[Work task] The pictures do not go in the copy. Reproduce the rest of the entries exactly.

[Data for analysis]
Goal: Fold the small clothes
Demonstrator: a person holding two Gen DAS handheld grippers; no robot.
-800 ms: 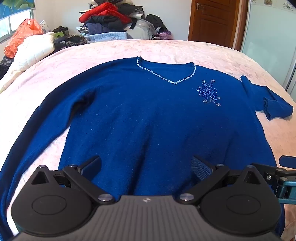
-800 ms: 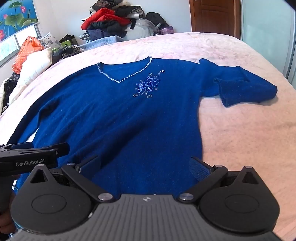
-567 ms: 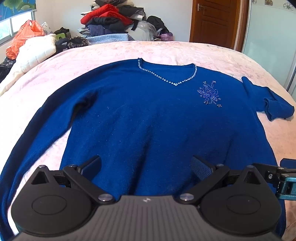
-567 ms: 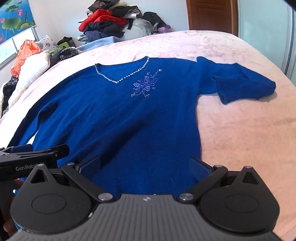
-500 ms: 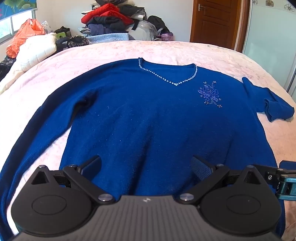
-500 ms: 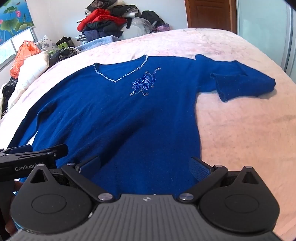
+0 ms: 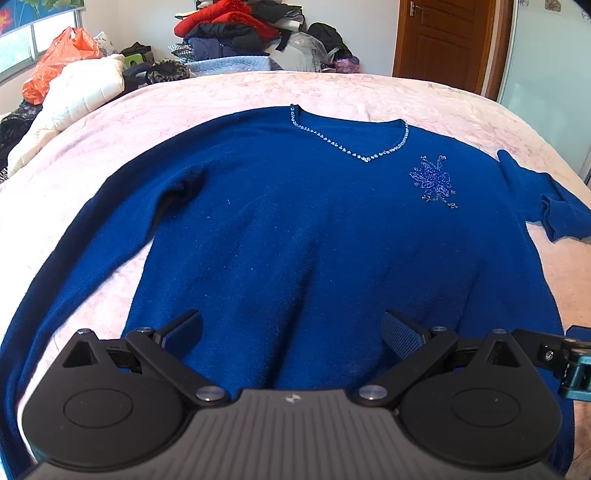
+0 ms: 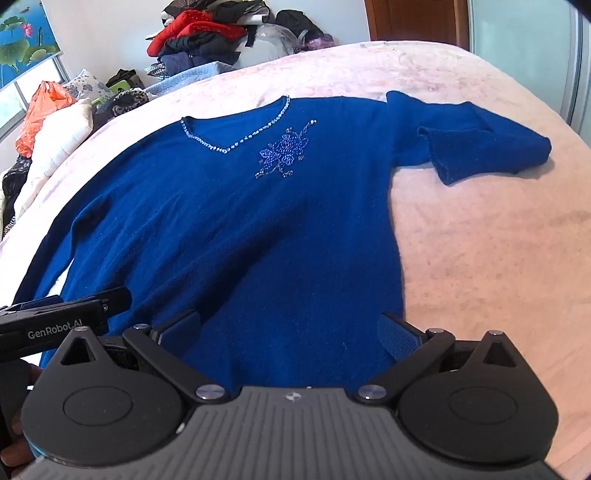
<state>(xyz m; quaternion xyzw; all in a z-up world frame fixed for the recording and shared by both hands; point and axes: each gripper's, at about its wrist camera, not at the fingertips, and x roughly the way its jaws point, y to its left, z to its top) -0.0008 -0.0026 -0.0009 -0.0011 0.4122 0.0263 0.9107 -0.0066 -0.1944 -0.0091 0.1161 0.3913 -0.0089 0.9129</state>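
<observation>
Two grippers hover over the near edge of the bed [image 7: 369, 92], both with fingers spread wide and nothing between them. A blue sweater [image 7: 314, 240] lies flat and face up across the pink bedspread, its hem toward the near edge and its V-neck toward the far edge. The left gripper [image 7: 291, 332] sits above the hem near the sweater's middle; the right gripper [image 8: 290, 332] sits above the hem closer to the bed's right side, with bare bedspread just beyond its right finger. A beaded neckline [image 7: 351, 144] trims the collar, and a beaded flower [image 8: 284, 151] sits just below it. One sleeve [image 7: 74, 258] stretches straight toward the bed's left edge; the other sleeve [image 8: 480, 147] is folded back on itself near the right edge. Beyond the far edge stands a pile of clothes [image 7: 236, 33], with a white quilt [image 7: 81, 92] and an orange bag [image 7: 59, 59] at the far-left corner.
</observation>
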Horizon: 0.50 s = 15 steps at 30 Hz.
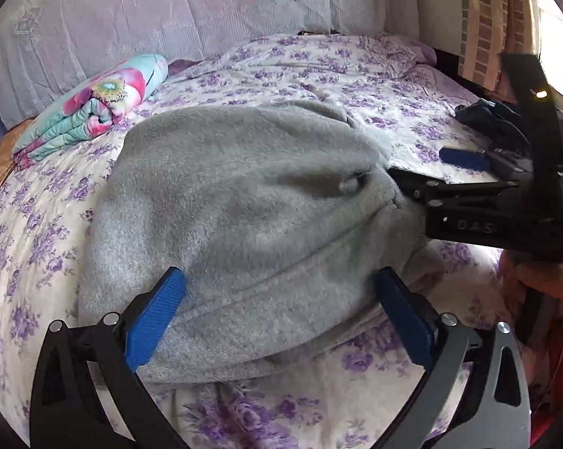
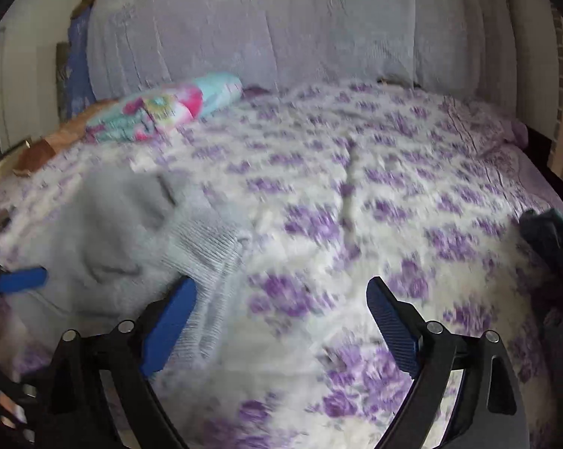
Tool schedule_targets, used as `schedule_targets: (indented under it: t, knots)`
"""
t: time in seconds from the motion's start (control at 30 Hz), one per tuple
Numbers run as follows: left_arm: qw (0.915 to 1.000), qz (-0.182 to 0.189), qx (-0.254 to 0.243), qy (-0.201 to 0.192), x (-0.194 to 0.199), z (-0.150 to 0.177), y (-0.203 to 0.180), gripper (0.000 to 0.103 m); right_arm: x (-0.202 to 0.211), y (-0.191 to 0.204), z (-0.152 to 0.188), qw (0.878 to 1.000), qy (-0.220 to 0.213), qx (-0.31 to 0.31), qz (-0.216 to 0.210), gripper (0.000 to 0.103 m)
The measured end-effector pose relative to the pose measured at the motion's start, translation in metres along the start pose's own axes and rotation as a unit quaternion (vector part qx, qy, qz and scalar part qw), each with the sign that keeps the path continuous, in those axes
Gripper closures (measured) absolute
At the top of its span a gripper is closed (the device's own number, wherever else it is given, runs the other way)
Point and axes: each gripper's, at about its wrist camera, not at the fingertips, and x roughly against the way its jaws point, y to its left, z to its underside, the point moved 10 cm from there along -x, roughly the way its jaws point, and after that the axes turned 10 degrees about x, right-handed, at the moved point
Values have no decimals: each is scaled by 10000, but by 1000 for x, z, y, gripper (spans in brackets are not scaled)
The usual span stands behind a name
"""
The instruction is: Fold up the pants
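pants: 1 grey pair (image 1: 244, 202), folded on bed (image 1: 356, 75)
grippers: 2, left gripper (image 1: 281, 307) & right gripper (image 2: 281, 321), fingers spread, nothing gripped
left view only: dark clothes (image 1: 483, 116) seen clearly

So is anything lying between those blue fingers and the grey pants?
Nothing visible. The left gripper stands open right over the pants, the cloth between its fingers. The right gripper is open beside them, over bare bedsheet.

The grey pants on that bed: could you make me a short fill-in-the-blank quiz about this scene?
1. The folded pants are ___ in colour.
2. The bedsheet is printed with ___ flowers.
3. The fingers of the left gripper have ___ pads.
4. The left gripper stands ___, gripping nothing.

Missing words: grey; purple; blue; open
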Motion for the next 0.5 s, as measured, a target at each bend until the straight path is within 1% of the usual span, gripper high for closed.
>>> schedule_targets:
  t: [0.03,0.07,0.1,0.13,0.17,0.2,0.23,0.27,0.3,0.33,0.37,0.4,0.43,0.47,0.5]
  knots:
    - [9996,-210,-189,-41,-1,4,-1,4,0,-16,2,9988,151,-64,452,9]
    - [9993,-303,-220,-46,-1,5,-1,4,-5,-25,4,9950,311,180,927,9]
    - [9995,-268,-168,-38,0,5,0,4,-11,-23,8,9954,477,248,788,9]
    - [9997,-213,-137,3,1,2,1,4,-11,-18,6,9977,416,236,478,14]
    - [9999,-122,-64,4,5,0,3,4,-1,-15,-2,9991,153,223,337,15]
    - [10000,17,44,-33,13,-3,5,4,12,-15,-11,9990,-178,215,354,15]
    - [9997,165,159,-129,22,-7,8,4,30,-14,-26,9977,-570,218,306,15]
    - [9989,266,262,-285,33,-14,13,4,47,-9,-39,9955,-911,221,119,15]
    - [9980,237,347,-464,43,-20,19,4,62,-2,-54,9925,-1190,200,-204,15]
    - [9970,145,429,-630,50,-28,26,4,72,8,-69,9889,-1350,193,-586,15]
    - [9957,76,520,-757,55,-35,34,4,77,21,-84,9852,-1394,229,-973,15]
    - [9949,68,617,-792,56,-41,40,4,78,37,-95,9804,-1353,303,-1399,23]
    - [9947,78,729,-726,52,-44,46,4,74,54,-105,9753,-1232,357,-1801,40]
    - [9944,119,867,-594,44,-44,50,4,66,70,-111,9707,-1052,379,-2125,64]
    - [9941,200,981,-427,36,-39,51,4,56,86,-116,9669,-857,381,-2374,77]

[Response area]
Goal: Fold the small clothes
Demonstrator: a person holding two Gen DAS handheld grippers; no robot.
-800 ms: 
-800 ms: 
-567 ms: 
-567 ms: 
-500 ms: 
-500 ms: 
+0 ms: 
+0 ms: 
<state>(xyz m; quaternion xyzw; all in a z-up world frame fixed for the recording and shared by both hands; point and axes: each gripper's, at about its wrist camera, not at the fingertips, and x roughly the way its jaws point, y to its left, z to its top) -0.0008 -0.0026 -0.0009 -0.0011 0.4122 0.0263 0.9107 -0.0066 -0.1944 -0.0091 0.1161 0.3913 -0.0089 0.9129</state>
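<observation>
Two grippers hover over the near edge of the bed [image 7: 369, 92], both with fingers spread wide and nothing between them. A blue sweater [image 7: 314, 240] lies flat and face up across the pink bedspread, its hem toward the near edge and its V-neck toward the far edge. The left gripper [image 7: 291, 332] sits above the hem near the sweater's middle; the right gripper [image 8: 290, 332] sits above the hem closer to the bed's right side, with bare bedspread just beyond its right finger. A beaded neckline [image 7: 351, 144] trims the collar, and a beaded flower [image 8: 284, 151] sits just below it. One sleeve [image 7: 74, 258] stretches straight toward the bed's left edge; the other sleeve [image 8: 480, 147] is folded back on itself near the right edge. Beyond the far edge stands a pile of clothes [image 7: 236, 33], with a white quilt [image 7: 81, 92] and an orange bag [image 7: 59, 59] at the far-left corner.
</observation>
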Horizon: 0.50 s = 15 steps at 30 Hz.
Tool schedule_targets, used as `schedule_targets: (indented under it: t, knots)`
"""
t: time in seconds from the motion's start (control at 30 Hz), one per tuple
Numbers run as follows: left_arm: qw (0.915 to 1.000), qz (-0.182 to 0.189), qx (-0.254 to 0.243), qy (-0.201 to 0.192), x (-0.194 to 0.199), z (-0.150 to 0.177), y (-0.203 to 0.180), gripper (0.000 to 0.103 m); right_arm: x (-0.202 to 0.211), y (-0.191 to 0.204), z (-0.152 to 0.188), qw (0.878 to 1.000), qy (-0.220 to 0.213), qx (-0.31 to 0.31), qz (-0.216 to 0.210), gripper (0.000 to 0.103 m)
The measured end-effector pose relative to the pose measured at the motion's start, translation in metres along the start pose's own axes and rotation as a unit quaternion (vector part qx, qy, qz and scalar part qw), each with the sign that keeps the path continuous, in those axes
Gripper closures (measured) absolute
At the top of its span a gripper is closed (the device's own number, wherever else it is given, runs the other way)
Point and axes: each gripper's, at about its wrist camera, not at the fingertips, and x roughly against the way its jaws point, y to its left, z to its underside, the point moved 10 cm from there along -x, roughly the way its jaws point, and after that the axes turned 10 degrees about x, right-handed, at the moved point
Values have no decimals: each is scaled by 10000, but by 1000 for x, z, y, gripper (spans in brackets are not scaled)
The usual span stands behind a name
"""
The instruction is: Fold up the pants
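pants: 1 grey pair (image 1: 244, 202), folded on bed (image 1: 356, 75)
grippers: 2, left gripper (image 1: 281, 307) & right gripper (image 2: 281, 321), fingers spread, nothing gripped
left view only: dark clothes (image 1: 483, 116) seen clearly

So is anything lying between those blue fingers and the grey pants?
Nothing visible. The left gripper stands open right over the pants, the cloth between its fingers. The right gripper is open beside them, over bare bedsheet.

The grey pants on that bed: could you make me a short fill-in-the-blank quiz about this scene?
1. The folded pants are ___ in colour.
2. The bedsheet is printed with ___ flowers.
3. The fingers of the left gripper have ___ pads.
4. The left gripper stands ___, gripping nothing.

Missing words: grey; purple; blue; open
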Motion for the next 0.5 s, as measured, a target at each bend until the straight path is within 1% of the usual span, gripper high for closed.
>>> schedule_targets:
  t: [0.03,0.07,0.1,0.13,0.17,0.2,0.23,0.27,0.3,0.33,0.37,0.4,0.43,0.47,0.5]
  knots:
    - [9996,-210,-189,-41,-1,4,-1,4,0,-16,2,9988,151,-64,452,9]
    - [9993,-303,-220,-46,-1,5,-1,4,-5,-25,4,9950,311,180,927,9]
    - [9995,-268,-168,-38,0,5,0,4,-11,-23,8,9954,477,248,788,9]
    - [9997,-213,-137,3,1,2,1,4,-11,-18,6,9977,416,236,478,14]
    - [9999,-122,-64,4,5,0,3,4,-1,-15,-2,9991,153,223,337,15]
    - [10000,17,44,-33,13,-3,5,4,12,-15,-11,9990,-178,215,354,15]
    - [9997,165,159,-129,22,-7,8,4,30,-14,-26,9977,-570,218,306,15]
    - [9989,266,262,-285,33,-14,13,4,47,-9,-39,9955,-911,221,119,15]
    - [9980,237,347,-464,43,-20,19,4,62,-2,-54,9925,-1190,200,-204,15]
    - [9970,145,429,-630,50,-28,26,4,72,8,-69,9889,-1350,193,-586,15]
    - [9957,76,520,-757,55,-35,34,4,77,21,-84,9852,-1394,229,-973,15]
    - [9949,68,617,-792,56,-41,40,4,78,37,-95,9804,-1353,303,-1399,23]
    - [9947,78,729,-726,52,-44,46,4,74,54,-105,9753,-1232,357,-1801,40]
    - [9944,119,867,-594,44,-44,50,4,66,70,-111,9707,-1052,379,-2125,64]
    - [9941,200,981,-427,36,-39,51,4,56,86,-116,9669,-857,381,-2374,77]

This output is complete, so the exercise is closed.